I’ll spare you the boilerplate exception implementation details, suffice it to say that we have a UserIsResponsibleException for “user exceptions” and a AdminIsResponsibleException for “admin exceptions”, respectively. Names that wouldn’t make it into my production code, but that’s what their intention is, anyway. Oh, and add a ConcurrencyException exception for respective issues, they may or may not be user exceptions, depending on the context.
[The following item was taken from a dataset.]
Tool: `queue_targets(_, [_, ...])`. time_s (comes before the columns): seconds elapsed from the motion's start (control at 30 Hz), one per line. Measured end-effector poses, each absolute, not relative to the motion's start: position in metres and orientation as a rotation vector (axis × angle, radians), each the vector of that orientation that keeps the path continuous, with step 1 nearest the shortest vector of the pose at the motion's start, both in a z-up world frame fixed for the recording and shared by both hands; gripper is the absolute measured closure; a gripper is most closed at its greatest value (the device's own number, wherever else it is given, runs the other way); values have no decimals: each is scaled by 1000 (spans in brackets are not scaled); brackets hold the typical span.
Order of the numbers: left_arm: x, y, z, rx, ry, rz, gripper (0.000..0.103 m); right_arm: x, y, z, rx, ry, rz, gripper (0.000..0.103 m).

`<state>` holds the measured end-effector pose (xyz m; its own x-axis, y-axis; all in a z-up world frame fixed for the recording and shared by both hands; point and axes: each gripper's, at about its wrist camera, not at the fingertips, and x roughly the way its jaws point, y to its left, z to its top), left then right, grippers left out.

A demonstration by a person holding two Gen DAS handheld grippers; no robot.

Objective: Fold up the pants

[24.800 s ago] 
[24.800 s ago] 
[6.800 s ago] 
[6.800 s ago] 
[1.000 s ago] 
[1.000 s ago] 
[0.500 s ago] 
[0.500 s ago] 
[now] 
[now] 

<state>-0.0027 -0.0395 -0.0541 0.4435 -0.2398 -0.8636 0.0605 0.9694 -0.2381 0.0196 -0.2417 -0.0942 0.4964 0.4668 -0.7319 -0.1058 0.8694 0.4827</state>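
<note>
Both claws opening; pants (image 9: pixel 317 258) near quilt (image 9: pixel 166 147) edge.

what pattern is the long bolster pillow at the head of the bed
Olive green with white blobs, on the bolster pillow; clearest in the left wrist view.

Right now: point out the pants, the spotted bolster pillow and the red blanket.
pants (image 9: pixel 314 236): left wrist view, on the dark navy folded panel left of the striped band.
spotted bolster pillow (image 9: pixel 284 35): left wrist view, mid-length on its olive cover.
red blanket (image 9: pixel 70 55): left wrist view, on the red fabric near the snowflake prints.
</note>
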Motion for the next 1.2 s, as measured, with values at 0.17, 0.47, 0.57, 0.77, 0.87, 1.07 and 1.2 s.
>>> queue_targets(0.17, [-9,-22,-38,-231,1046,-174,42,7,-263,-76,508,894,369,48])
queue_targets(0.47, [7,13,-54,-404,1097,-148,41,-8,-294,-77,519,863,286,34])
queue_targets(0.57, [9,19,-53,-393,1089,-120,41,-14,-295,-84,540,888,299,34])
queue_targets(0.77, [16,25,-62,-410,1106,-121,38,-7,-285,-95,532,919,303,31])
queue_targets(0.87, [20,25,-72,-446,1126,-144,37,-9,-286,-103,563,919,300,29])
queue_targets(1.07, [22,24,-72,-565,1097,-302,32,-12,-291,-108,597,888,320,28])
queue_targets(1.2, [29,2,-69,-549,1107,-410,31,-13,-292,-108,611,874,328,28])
Now let’s put the handlers in place. These reside in the UI layer, and from there we can work through the architectural layers towards the databases.

User error handlers

User exceptions have to be handled on the page level. Whenever you call into some business layer method, say from a button click event handler, you wrap the call in a try/catch(respective exceptions). The exception is then presented to the user, and eaten, meaning it is not thrown along. Something like this:

protected void btnConcurrentUpdate_Click(object sender, EventArgs e)
{
    try
    {
        BusinessLogic bl = new BusinessLogic();
        bl.UpdateDatabaseWithConcurrencyIssue("some content");
        lblConcurrentUpdate.Text = "did it.";
    }
    catch (UserIsResponsibleException ex)
    {
        // just give feedback and we’re done
        PresentError(ex);
    }
    catch (ConcurrencyException ex)
    {
        // just give feedback and we’re done
        PresentError(ex);
    }
}

The way of presenting the error message is something that has to be decided per application. You could write the message to some status area on the page, you could send some java script to pop up a message box. You could even provide a validator that checks for a recent user exception and works with the validation summary for the feedback.

Statistics:

  • Exception classes: Write once.
  • Presentation: Write once.

The try/catch code is simple enough, yet you have to do it again and again, and should the need for another user exception arise (e.g. some user errors can be handled on the page, some others require leaving the page), the logic is spread across our pages. Thus it makes sense to factor the actual handling into a separate method, in a helper class, or a page base class. Now, catching specific exceptions is still part of our job and that cannot be factored out. To solve this we have three options:

  1. Build the exception hierarchy accordingly and catch the base class for user exceptions.
  2. Catch all exceptions and throw the unwanted exceptions on.
  3. Live with the problem.

I decided against option 1 because I didn’t want the concurrency exception to be derived from some user exception. Option 3 is what we wanted to avoid in the first place. So my solution is number 2, in the name of ease of use and maintenance, but at the expense of language supported exception handling features:

protected void btnConcurrentUpdate_Click(object sender, EventArgs e)
{
    try
    {
        BusinessLogic bl = new BusinessLogic();
        bl.UpdateDatabaseWithConcurrencyIssue("some content");
        lblConcurrentUpdate.Text = "did it.";
    }
    catch (Exception ex)
    {
        // since C# does not support exception filters, we need to catch
        // all exceptions for generic error handling; throw those on, that
        // have not been handled…
        if (!HandleUserExceptions(ex))
            throw;
    }
}

This is boilerplate and unspecific enough to copy&paste it around. The generic handler may look like this:

bool HandleUserExceptions(Exception ex)
{
    if (ex is ConcurrencyException)
    {
        // just give feedback and we’re done
        PresentError(ex);
        return true;
    }
    
    if (ex is UserIsResponsibleException)
    {
        // just give feedback and we’re done
        PresentError(ex);
        return true;
    }
    
    // other errors throw on…
    return false;
}

Statistics:

  • Handler method: Write once.
  • Catching exceptions: Every relevant location, boilerplate copy&paste

Please note that exception filters might make this a little less coarse, but this is one of the rare occasions, where a CLR feature is not available to C# programmers. Anyway, we just factored all logic into a centralized method which achieves exactly what we asked for.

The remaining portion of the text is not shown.